Your objective:
After finding the line containing "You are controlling" below, please output that line and each following one through the line containing "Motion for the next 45", exactly as written.

Extracted data entries:
----------

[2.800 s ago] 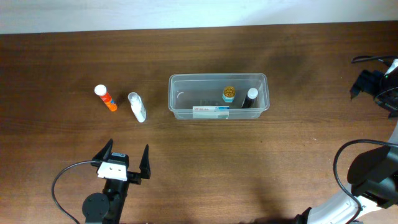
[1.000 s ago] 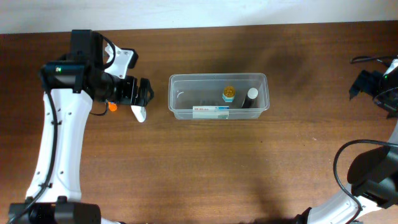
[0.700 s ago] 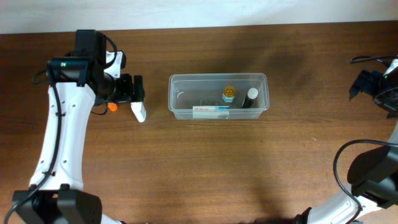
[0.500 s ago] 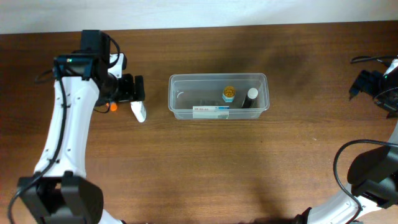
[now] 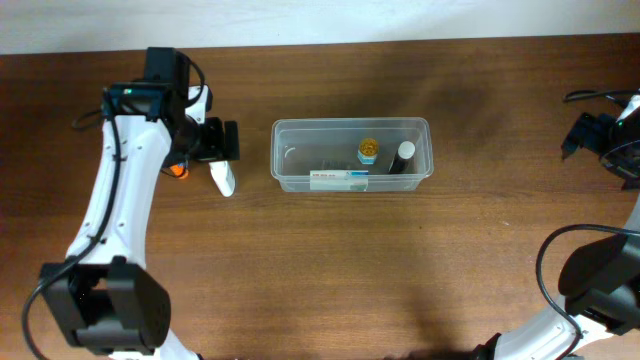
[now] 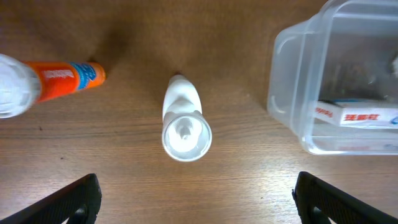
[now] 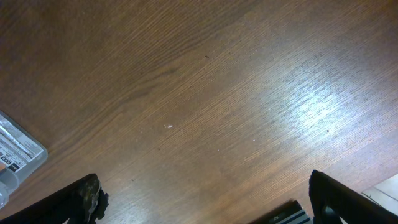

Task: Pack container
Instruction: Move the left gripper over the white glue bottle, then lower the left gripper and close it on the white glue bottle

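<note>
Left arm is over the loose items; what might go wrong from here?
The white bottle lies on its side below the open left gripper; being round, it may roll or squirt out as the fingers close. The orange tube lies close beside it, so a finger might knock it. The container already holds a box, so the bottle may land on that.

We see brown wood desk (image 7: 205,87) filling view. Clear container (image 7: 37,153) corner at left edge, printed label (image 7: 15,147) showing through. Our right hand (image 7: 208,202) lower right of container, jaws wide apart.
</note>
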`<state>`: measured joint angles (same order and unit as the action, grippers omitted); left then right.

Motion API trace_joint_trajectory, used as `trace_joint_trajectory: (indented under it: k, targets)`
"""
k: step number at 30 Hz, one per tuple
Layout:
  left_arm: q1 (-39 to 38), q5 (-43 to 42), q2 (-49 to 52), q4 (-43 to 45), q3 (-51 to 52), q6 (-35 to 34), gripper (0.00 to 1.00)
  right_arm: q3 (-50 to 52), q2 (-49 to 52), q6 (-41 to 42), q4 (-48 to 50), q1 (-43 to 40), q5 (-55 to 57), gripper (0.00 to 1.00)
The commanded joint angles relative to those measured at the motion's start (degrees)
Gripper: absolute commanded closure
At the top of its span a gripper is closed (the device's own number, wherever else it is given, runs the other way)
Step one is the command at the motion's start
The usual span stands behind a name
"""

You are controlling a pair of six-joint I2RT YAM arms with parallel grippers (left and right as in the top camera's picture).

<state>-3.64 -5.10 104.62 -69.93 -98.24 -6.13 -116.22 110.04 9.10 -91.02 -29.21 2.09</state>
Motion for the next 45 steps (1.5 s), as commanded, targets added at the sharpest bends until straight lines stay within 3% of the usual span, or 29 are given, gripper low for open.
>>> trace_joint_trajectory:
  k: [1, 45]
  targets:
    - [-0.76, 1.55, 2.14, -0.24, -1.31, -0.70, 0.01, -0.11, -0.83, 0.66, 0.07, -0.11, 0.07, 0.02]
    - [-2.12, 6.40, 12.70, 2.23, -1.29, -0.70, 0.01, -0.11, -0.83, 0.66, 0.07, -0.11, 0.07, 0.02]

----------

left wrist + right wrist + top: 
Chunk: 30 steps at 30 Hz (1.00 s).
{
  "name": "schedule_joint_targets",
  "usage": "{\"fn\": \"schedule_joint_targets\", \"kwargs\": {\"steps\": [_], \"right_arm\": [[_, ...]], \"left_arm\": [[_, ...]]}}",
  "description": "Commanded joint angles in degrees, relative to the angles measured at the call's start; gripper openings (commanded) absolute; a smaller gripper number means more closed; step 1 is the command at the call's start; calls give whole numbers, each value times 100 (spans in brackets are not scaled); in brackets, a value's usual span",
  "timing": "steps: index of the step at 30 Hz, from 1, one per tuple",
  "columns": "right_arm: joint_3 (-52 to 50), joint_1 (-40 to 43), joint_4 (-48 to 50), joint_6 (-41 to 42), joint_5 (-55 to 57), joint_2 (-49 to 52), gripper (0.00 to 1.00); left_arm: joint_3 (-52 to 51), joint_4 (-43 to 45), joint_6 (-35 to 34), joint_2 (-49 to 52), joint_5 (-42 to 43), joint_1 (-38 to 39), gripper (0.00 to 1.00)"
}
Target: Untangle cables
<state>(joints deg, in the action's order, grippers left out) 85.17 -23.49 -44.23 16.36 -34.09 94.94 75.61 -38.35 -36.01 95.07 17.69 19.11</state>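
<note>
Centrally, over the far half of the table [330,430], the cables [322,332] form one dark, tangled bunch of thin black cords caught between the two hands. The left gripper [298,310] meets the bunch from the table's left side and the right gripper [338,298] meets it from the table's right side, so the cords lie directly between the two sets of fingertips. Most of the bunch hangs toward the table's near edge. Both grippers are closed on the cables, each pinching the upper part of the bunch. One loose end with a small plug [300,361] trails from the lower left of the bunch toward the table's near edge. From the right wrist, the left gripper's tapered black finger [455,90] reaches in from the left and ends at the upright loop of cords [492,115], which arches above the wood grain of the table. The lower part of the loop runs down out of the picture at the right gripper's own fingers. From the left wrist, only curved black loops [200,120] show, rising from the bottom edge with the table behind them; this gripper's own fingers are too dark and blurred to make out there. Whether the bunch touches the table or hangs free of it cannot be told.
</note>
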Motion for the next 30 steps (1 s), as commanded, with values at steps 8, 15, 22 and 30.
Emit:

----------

Expected answer:
You are controlling a pair of six-joint I2RT YAM arms with parallel grippers (left and right as in the top camera's picture).

<state>-3.64 -5.10 104.62 -69.93 -98.24 -6.13 -116.22 110.04 9.10 -91.02 -29.21 2.09</state>
Motion for the next 45 steps (1.5 s), as commanded, targets added at the sharpest bends until straight lines stay within 3% of the usual span, or 29 are given, gripper low for open.

Work on this exercise is now finished.